Motion made, and Question proposed, "That the Bill be now read the second time."—(Mr. Attorney General.)

MR. BOUVERIE

said, he was Chairman of the Committee referred to, and, so far as he could then judge, the Bill appeared to be carefully and skilfully drawn in conformity with the Committee's Report. It would remove a defect in their criminal jurisprudence which was a disgrace to them as a civilized country; and it would place them on the same footing as the other civilized nations of Europe. Jealousies had arisen in consequence of the course they pursued with regard to political offenders, and also that each treaty had to be confirmed by Parliament. Those matters had created such great difficulties hitherto that nothing practical had been attempted to remedy them.
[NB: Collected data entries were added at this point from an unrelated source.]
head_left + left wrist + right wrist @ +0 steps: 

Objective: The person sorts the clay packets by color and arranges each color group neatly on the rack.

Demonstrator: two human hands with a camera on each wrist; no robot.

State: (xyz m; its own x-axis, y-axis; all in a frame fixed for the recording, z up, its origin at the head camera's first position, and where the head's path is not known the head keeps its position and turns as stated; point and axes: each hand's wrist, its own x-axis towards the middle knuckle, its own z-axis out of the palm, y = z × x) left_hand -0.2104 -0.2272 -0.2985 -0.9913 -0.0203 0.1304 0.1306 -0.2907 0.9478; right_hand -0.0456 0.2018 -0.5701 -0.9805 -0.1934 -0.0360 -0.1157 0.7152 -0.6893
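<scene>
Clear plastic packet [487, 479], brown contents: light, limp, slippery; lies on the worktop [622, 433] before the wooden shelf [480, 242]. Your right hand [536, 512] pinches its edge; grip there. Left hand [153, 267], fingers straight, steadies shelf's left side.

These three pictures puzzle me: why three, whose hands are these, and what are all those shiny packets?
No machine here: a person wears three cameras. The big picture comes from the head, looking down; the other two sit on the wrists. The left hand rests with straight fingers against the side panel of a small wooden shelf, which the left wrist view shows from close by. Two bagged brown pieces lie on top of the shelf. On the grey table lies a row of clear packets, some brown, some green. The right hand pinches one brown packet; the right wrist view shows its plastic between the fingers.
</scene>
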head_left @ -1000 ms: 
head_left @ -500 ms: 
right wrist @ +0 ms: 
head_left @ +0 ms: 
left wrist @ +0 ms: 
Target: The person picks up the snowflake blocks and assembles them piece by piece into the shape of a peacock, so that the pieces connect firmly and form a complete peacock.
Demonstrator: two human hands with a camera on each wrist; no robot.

He trusted the Bill would lead to a number of treaties that would enable them to get rid of many rogues who now went about this country with impunity.

MR. DICKINSON

took exception to the principle of the Bill, that of contracting with foreign countries, as unsound, and involving them in all sorts of difficulties and different agreements with different countries; and he maintained that the principle was to determine by what rule they should be guided themselves; and having determined their own municipal law, we should inform foreign countries, and ask them to extend to us advantages corresponding with those which our laws afforded them. In Committee he should move the rejection of that part of the Bill which rendered it necessary to make treaties with foreign countries on the subject. He thought, too, it would have been better to confine themselves to their own municipal law, and to have allowed those Colonies which had Legislatures of their own to legislate on this subject for themselves. This Bill would apply to Canada till Canada thought fit to render it inoperative as regards that Colony by legislation of its own. The fact that Canada was in advance of England in this matter rendered it the less necessary that we should include that Colony in our extradition arrangements with other States.

MR. W. M. TORRENS

said, the Bill carried out two important recommendations of the Select Committee; one was, that after a fugitive was committed by a magistrate he should have 15 days to sue out a writ of Habeas Corpus; the other was an enlargement of the catalogue of offences so as to afford more protection to commercial interests. As a member of the Select Committee, he proposed that the Court of Queen's Bench should be the authority to decide what was and what was not a political crime. Two members of the Government who were on the Committee had undertaken to give the Committee a general definition on that subject; but subsequently they admitted that the task had baffled their powers. The Committee, by a majority of 1, recommended that the decision should be left to the Court of Queen's Bench; but he regretted that recommendation was not embodied in the Bill, because he thought the Secretary of State was the last person in whom the decision on such a point should be vested.

MR. WHEELHOUSE

, as one who had practical experience of the glaring deficiencies in our criminal law with reference to fugitive criminals, was glad to express his opinion that this Bill was a step in the right direction. Any objection that had been made to it was as to particular clauses, and might be discussed in Committee. He wished to know why the word "arrangement" had been used instead of "convention" in one of the clauses?

THE ATTORNEY GENERAL

, in reply, said, that the Secretary of State would not determine what was a political offence. The magistrate would determine that question subject to an appeal, in case of dispute, to the Court of Queen's Bench, or some other of the superior Courts. The Bill did empower the Secretary of State to interpose, if he should think the offence was a political one; but it did not give him authority to decide that it was. The word "arrangement" was used in order that an agreement might be come to without a formal treaty.

Motion agreed to.

Bill read a second time, and committed for Monday next.